[DATA FOR PROCESSING]

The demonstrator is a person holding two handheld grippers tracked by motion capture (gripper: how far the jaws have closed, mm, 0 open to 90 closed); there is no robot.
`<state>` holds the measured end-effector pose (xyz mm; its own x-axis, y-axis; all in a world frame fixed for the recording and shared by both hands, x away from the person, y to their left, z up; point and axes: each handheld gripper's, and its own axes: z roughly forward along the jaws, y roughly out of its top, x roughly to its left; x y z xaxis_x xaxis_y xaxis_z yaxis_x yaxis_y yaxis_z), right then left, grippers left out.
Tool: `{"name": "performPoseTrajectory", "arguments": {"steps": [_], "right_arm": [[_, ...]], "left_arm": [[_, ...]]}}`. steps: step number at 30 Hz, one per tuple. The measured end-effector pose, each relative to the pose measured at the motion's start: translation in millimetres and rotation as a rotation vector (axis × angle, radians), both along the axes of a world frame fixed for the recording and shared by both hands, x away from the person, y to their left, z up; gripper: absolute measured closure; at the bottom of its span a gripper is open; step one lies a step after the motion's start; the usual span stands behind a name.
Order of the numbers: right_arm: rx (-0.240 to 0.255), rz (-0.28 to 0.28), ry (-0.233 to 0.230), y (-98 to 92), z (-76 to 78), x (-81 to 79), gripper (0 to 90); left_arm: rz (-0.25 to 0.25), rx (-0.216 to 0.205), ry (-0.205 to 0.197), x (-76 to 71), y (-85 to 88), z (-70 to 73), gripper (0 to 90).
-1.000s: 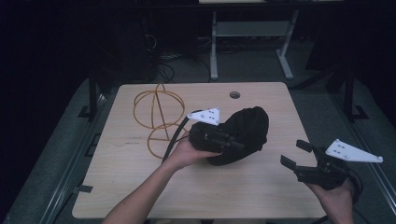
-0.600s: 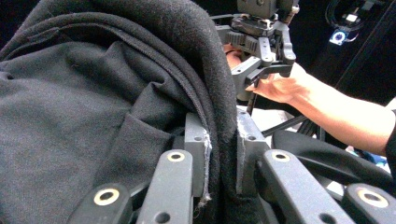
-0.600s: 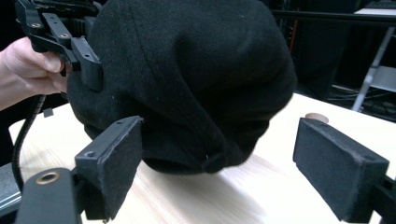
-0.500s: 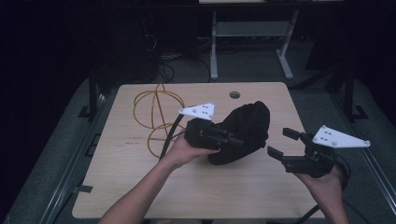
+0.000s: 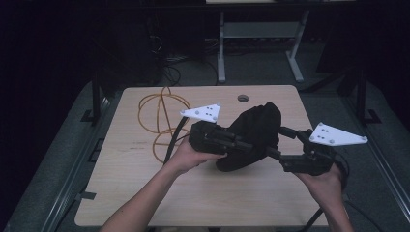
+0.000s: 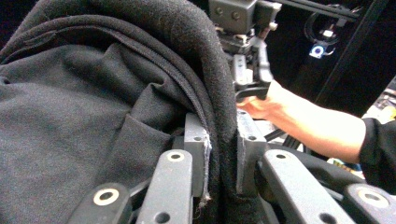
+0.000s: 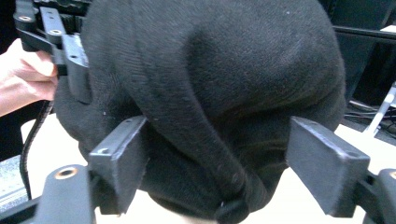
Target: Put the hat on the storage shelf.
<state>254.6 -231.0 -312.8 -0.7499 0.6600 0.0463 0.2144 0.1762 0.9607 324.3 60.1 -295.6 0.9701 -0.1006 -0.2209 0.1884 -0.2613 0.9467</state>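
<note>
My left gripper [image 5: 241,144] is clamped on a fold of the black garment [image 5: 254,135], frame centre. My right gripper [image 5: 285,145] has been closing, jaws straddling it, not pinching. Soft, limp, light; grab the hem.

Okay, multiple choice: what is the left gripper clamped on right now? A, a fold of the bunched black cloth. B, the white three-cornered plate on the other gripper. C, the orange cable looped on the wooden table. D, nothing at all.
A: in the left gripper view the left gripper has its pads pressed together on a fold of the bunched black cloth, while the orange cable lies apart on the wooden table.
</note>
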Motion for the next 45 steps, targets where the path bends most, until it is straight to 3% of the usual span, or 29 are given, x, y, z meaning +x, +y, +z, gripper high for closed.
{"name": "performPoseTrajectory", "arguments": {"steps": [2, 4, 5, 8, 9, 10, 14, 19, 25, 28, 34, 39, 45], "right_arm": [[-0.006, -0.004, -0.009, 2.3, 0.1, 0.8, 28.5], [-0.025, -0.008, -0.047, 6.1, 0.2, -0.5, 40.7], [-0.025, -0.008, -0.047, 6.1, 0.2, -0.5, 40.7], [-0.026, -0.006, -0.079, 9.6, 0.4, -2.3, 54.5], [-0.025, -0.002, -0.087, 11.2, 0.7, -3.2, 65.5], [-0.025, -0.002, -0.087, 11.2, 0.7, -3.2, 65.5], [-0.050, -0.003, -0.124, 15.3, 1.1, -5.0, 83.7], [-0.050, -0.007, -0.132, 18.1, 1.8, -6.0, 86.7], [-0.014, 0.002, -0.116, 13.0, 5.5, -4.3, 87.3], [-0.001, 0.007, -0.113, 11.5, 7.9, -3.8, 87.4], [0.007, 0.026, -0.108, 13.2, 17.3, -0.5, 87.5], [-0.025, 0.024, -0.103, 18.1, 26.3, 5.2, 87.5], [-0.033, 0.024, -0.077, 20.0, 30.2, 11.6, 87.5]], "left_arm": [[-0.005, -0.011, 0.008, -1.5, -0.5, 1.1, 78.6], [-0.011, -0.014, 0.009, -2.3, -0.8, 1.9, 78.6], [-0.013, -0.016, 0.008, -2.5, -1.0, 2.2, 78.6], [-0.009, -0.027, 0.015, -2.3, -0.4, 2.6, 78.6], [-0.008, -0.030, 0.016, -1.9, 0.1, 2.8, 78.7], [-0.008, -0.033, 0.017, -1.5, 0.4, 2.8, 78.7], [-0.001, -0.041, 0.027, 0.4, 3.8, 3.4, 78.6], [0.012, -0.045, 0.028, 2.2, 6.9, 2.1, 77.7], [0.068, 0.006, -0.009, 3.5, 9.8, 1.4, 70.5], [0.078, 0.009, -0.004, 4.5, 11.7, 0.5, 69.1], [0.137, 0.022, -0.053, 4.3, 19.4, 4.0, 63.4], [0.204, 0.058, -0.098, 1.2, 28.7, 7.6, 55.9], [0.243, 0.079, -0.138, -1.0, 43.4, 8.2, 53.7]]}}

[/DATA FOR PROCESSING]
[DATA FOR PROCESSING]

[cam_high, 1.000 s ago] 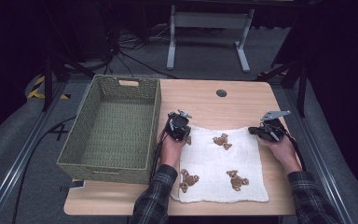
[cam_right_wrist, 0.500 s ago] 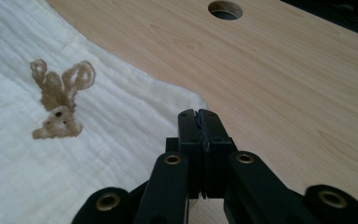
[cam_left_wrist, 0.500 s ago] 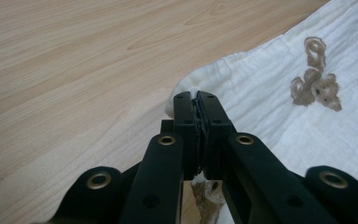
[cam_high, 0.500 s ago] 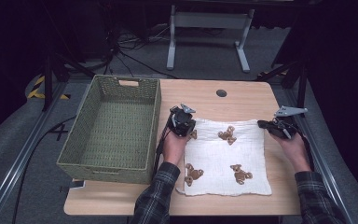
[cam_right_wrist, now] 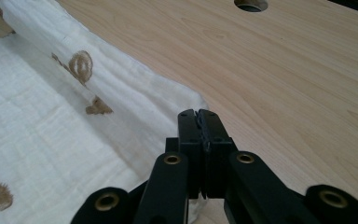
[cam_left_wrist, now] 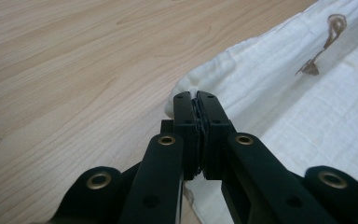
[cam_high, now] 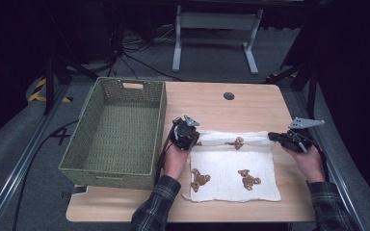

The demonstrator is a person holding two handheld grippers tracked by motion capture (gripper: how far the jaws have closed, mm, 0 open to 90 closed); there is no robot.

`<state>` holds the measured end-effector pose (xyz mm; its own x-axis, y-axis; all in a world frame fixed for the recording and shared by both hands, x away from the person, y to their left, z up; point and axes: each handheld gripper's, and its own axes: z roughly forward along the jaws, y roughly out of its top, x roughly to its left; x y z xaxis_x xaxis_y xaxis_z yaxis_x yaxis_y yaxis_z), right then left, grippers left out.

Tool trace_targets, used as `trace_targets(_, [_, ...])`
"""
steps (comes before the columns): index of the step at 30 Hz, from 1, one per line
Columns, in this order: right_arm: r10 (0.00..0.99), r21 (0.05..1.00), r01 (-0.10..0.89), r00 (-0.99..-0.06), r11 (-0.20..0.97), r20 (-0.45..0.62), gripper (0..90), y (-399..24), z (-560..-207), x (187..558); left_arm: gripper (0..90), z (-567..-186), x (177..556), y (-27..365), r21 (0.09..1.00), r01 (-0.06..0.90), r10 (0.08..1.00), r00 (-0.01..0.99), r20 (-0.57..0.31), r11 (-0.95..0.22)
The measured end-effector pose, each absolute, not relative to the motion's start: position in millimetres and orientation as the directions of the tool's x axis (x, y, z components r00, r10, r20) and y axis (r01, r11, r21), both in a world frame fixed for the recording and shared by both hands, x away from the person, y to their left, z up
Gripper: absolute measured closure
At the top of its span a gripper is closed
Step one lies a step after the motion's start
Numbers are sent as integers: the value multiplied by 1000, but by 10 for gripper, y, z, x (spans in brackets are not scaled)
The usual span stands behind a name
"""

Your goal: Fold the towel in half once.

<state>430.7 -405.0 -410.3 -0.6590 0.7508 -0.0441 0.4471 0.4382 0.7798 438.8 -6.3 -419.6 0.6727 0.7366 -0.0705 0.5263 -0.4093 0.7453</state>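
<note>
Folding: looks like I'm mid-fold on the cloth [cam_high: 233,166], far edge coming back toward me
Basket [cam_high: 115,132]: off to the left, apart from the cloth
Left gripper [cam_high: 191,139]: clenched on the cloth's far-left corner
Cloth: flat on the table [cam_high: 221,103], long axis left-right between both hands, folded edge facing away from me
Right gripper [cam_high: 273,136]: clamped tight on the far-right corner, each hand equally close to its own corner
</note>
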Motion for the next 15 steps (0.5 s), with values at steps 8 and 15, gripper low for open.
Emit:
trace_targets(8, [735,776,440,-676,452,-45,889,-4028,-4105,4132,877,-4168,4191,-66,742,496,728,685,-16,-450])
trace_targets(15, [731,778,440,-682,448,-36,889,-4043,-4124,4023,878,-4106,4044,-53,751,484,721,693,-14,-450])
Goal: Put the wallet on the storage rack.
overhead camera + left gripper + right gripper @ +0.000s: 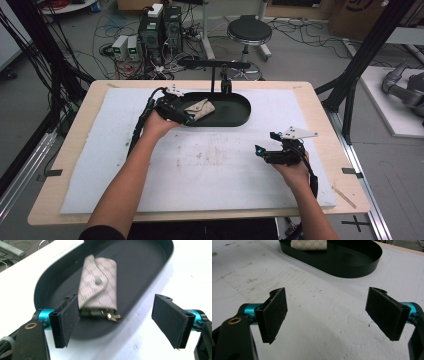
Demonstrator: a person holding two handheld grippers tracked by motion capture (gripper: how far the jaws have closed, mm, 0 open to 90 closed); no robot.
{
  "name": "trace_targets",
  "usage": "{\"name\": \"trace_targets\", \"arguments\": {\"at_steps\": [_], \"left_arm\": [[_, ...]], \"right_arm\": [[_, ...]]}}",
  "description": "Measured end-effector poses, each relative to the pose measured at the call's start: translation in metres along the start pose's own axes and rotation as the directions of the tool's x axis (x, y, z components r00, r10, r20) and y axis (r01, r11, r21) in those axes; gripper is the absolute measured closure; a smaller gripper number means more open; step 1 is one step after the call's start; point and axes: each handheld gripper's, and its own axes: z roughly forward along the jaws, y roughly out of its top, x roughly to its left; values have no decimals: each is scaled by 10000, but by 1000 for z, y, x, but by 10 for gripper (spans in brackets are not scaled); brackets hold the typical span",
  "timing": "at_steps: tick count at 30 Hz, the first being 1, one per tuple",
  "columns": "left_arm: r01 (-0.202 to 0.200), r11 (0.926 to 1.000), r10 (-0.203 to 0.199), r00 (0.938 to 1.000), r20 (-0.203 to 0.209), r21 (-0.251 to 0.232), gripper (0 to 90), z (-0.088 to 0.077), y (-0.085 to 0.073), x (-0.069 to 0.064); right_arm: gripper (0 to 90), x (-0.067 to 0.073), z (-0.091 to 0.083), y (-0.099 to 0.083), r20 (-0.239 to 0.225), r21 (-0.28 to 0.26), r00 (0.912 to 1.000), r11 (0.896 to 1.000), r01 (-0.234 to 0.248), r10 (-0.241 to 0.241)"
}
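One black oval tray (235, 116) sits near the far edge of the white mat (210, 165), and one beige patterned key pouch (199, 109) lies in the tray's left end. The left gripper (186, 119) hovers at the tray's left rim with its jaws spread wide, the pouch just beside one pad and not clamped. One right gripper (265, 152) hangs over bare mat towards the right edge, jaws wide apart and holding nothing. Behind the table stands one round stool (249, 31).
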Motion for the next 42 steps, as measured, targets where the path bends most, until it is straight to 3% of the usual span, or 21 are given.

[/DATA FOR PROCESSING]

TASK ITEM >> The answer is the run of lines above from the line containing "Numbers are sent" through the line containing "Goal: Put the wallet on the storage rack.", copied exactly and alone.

ANSWER TO THIS TASK >>
Numbers are sent as integers: the value multiplied by 1000, but by 10 for gripper, y, z, x (spans in brackets are not scaled)
The usual span stands behind a name
"""

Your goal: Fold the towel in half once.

<state>430.7 -405.0 -410.3 -0.6590 0.7508 -0.0441 0.4471 0.4382 0.7798 438.8 -6.3 -419.6 0.6727 0.7366 -0.0705 0.5263 -0.4093 0.7453</state>
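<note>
Folding: looks like I'm mid-fold on the cloth [cam_high: 233,166], far edge coming back toward me
Basket [cam_high: 115,132]: off to the left, apart from the cloth
Left gripper [cam_high: 191,139]: clenched on the cloth's far-left corner
Cloth: flat on the table [cam_high: 221,103], long axis left-right between both hands, folded edge facing away from me
Right gripper [cam_high: 273,136]: clamped tight on the far-right corner, each hand equally close to its own corner
</note>
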Motion for the next 15 steps (0.5 s), with values at steps 8 and 15, gripper low for open.
Emit:
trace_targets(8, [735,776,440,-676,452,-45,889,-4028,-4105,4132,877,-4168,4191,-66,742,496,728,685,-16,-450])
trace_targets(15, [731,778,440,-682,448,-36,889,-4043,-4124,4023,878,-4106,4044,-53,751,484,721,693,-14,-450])
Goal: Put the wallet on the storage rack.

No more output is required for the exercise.